Ils pénétrèrent dans la pénombre fraîche du laboratoire et s’assirent derrière leur bureau. Des graphiques de programmes décolorés étaient suspendus au-dessus d’eux, en demi-cercle, attachés au plafond derrière l’estrade, inclinés sur un bric-à-brac de bancs et de sorbonnes, formant une espèce de fresque poussiéreuse. Ceux de gauche, qui dataient de leur première année de travail, étaient remplis d’inscriptions détaillées et de ramifications terminées de flèches étiquetées minutieusement ; ceux de droite au contraire portaient de moins en moins d’indications, se réduisant finalement à quelques gribouillages au crayon, d’une énorme écriture à méandres qui ne laissait la place qu’à une ou deux inscriptions purement écologiques. Quelques écrans de fenêtre en carton avaient perdu leurs agrafes et pendaient en avant comme les larges écaillures d’un bateau abandonné, amarré à sa dernière jetée ; ils étaient recouverts de graffiti gnomiques et incompréhensibles.
Tout en traçant négligemment du doigt une rose des vents sur le pupitre recouvert de poussière, Kerans attendait que Bodkin lui fournisse quelques explications sur ses curieuses expériences avec Hardman. Mais Bodkin s’installa confortablement derrière le désordre de fichiers et de classeurs à catalogues qui couvraient son bureau, ouvrit le tourne-disque, retira le disque du plateau et se mit à le faire tourniquer entre ses mains d’un air réfléchi.
— Je suis navré, commença Kerans, d’avoir laissé échapper ces mots sur notre départ dans trois jours. Je n’avais pas réalisé que vous puissiez le cacher à Hardman…

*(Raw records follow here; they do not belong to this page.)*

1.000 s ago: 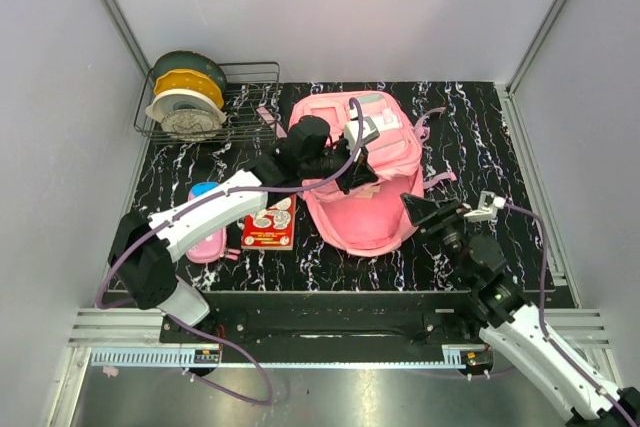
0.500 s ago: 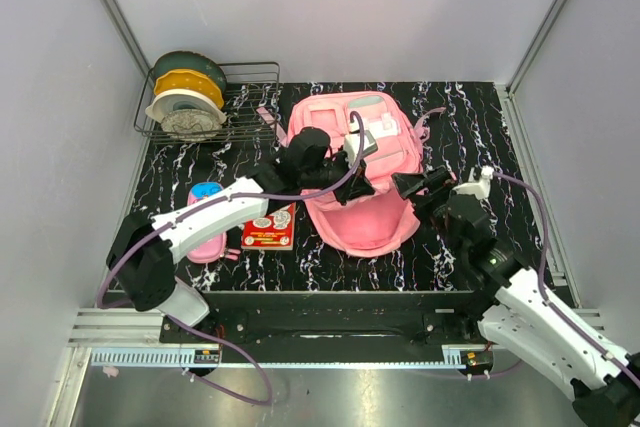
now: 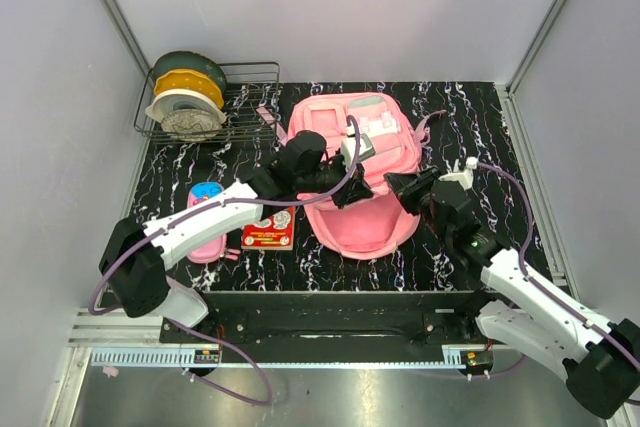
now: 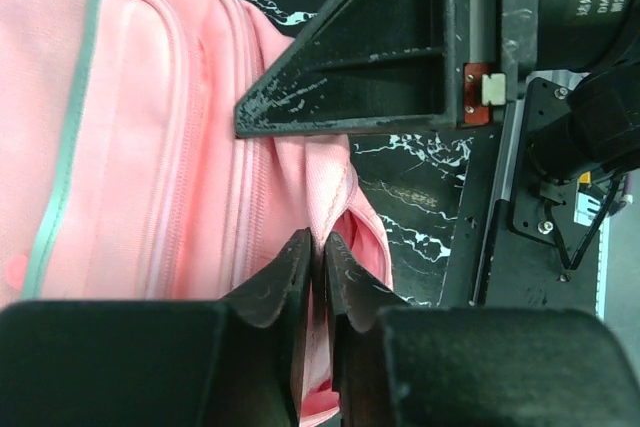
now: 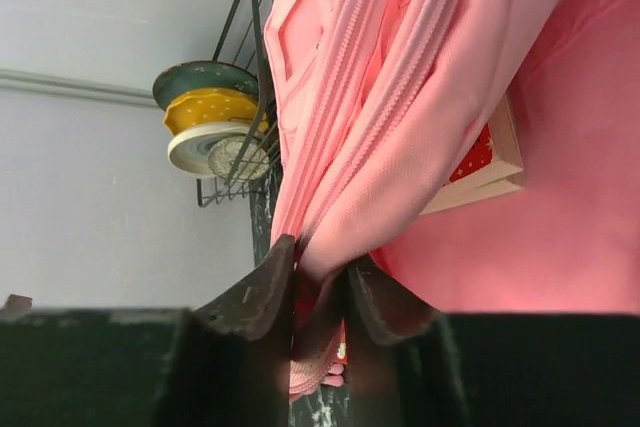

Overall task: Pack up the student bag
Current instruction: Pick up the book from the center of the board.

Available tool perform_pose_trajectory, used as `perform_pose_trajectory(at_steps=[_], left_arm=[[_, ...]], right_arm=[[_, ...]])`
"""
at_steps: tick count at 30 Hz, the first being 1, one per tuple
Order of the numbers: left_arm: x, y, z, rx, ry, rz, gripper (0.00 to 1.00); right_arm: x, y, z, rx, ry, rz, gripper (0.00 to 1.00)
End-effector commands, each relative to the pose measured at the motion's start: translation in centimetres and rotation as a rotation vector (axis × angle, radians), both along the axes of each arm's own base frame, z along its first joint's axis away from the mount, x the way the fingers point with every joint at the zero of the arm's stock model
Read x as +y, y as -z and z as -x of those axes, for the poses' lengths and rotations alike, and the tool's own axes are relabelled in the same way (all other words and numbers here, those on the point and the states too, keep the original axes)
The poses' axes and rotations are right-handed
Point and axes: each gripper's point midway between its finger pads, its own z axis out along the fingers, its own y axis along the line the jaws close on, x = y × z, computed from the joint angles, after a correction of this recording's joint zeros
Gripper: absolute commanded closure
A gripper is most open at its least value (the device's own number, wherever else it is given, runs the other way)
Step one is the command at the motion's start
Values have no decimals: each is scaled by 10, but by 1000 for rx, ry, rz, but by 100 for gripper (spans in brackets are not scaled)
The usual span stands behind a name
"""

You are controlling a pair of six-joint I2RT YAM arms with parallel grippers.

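Observation:
The student bag (image 3: 362,222), a large pink backpack, lies flat in the middle of the marbled black table. My left gripper (image 3: 345,193) pinches a fold of pink fabric at the bag's opening; in the left wrist view (image 4: 320,247) the fold sits between the nearly shut jaws. My right gripper (image 3: 393,185) grips the bag's right edge. The right wrist view shows its jaws (image 5: 320,269) shut on a bunched fold of the pink fabric (image 5: 480,67) beside the zip. The bag's grey stripe (image 4: 62,157) runs along the front panel.
A red book (image 3: 269,228) and a pink-and-blue pencil case (image 3: 206,219) lie left of the bag. A wire rack (image 3: 245,107) holding round spools (image 3: 186,99) stands at the back left. Grey walls close in three sides. The right gripper's black body (image 4: 400,47) is close above my left jaws.
The right arm has swung left to the bag and its jaws have gone from open to shut on the bag's edge. The left gripper shifted slightly toward the near side, still on fabric.

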Motion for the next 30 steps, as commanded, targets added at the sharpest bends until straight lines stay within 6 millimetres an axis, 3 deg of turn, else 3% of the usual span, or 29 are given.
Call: perform_pose_trajectory(at_steps=[1,3,4,7,8,12,14,16,19,22,24,25,27,30], left_arm=[[-5,-46,8,-85,38,123,74],[-3,-43,8,-77,22,110,54],[-2,-42,7,-77,16,108,40],[5,-44,5,-90,-22,107,22],[9,-45,1,-101,-56,105,1],[31,-52,-7,-143,-173,112,1],[42,-47,-16,-147,-248,91,1],[56,-36,-22,-128,-325,73,1],[83,-18,-38,-84,-468,61,1],[113,3,-53,-27,-607,47,1],[140,22,-65,7,-720,-2,1],[149,28,-68,31,-760,-13,1],[174,45,-75,72,-842,-54,1],[204,58,-80,117,-937,-43,1]], right_arm=[[-11,-29,-15,-119,71,-57,100],[-17,-26,-20,-121,90,-19,100],[-21,-26,-22,-129,113,-5,100],[-46,-22,-25,-146,225,42,100],[-57,-28,-22,-167,265,50,100],[-111,-21,-6,-151,466,170,100],[-136,-32,8,-185,556,182,100],[-156,-27,19,-168,623,230,100],[-165,-25,29,-174,634,238,100],[-150,-11,25,-145,556,243,100],[-136,-2,22,-126,484,266,84],[-123,0,20,-118,406,275,56],[-110,-5,20,-141,314,317,32],[-86,-41,26,-233,154,339,15]])
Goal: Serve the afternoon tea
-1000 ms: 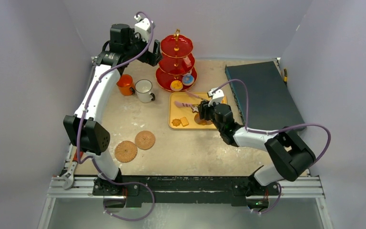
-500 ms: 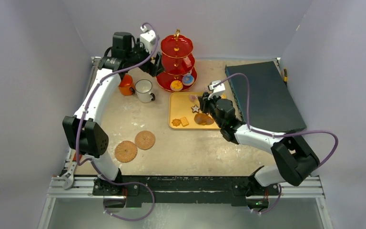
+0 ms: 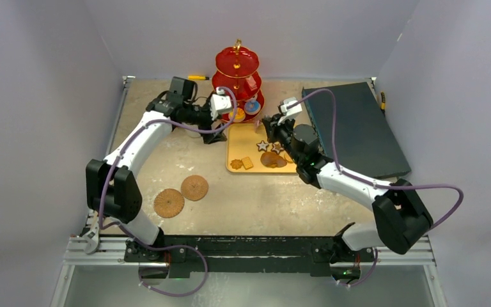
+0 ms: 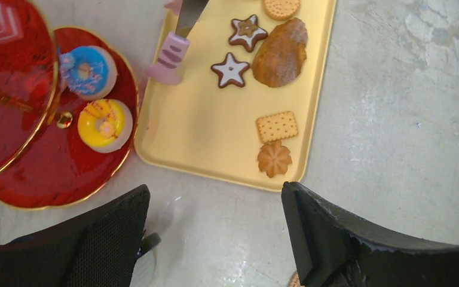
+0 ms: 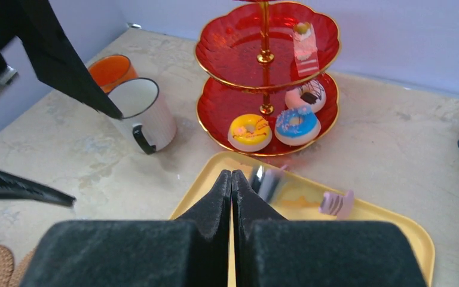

Bodkin haussa les épaules, laissant entendre par là que cela avait peu d’importance.
— La situation est complexe, Robert. Je commence à peine à en démêler les fils, c’est pourquoi je ne voulais pas y introduire un nœud coulant, tout simplement !
— Mais pourquoi ne pas lui dire ? pressa Kerans qui espérait ainsi indirectement justifier son faible sentiment de culpabilité. La perspective du départ devrait sûrement le sortir de sa léthargie.
Bodkin abaissa cocassement ses lunettes sur le bout de son nez et regarda Kerans.
— Ça n’a pas l’air de vous avoir fait le même effet, Robert. Ou je me trompe lourdement, ou c’est plutôt le contraire ! Pourquoi les réactions de Hardman seraient-elles différentes des vôtres ?
Kerans sourit.
— Désolé, Alan ; je ne veux pas m’immiscer dans cette affaire, d’autant plus que c’est moi qui vous ai, en quelque sorte, confié Hardman… Mais, à quoi jouez-vous exactement, Hardman et vous, avec… avec ce radiateur électrique et ces réveille-matin ?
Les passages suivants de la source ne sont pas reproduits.